Re: Reimplementing software building blocks like malloc and free in D

2018-08-13 Thread bpr via Digitalmars-d

On Monday, 13 August 2018 at 01:49:35 UTC, Mike Franklin wrote:

On Sunday, 12 August 2018 at 06:35:17 UTC, Eugene Wissner wrote:

P.S. In the last weeks I had thoughts to split low-level stuff 
from tanya and put it into a separate library, kind of native, 
gc-free x86-64 (and maybe aarch64) Linux runtime for D. 
Probably I should go for it :)


In recent months, I've been thinking about something like that 
as well.


I think it's a very promising idea. Why not start with DasBetterC 
and build a Phobos like library from there?





Re: Reimplementing software building blocks like malloc and free in D

2018-08-12 Thread Mike Franklin via Digitalmars-d

On Sunday, 12 August 2018 at 06:35:17 UTC, Eugene Wissner wrote:

P.S. In the last weeks I had thoughts to split low-level stuff 
from tanya and put it into a separate library, kind of native, 
gc-free x86-64 (and maybe aarch64) Linux runtime for D. 
Probably I should go for it :)


In recent months, I've been thinking about something like that as 
well.


As I work to improve implementations in DMD and DRuntime, I'm 
always running into situations where I need utility functions or 
other convenience implementations that currently exists in 
Phobos, but I can't use Phobos in DMD or DRuntime.  I'd like to 
have a small dependency-less library that has implementations 
that don't require much of a runtime implementation (just 
depending on the language itself), so it can actually be used to 
create the DRuntime implementations.  These include things type 
conversion, formatted IO, compile-time type information like that 
found in std.traits and std.meta, and generally useful algorithms 
like those in std.algorithm.  It might even be quite nice to have 
some features from `std.experimental.allocator` available for 
implementing memory allocation in Druntime.
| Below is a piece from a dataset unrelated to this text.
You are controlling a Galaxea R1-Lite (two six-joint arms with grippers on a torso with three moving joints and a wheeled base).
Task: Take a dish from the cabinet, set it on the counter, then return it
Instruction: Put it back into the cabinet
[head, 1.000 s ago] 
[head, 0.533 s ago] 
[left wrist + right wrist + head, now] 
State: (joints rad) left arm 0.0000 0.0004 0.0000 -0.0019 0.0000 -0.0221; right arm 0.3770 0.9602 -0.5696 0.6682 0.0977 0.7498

I started explore this idea with 
https://github.com/JinShil/utiliD, but found that the Phobos 
implementations are so interconnected, it's quite a burden to 
decouple them.  That, and I began encountering chicken-and-egg 
issues with DRuntime implementations.  There was a discussion 
recently about refactoring out the compiler dependencies from the 
platform dependencies in DRuntime 
(https://forum.dlang.org/post/pjqepc$2sfv$1...@digitalmars.com), and 
I think that will have to be done first before continuing with 
the idea.


Mike


Re: Reimplementing software building blocks like malloc and free in D

2018-08-12 Thread Aruna Maurya via Digitalmars-d

On Sunday, 12 August 2018 at 11:37:54 UTC, Mike Parker wrote:

On Sunday, 12 August 2018 at 11:23:55 UTC, Aruna Maurya wrote:



So I'll be taking Eugene's code as reference to try and 
implement malloc free and realloc in dlang.


Be sure to send your proposal in by August 15!


Yes. Definitely!I'll do my best!


Re: Reimplementing software building blocks like malloc and free in D

2018-08-12 Thread Mike Parker via Digitalmars-d

On Sunday, 12 August 2018 at 11:23:55 UTC, Aruna Maurya wrote:



So I'll be taking Eugene's code as reference to try and 
implement malloc free and realloc in dlang.


Be sure to send your proposal in by August 15!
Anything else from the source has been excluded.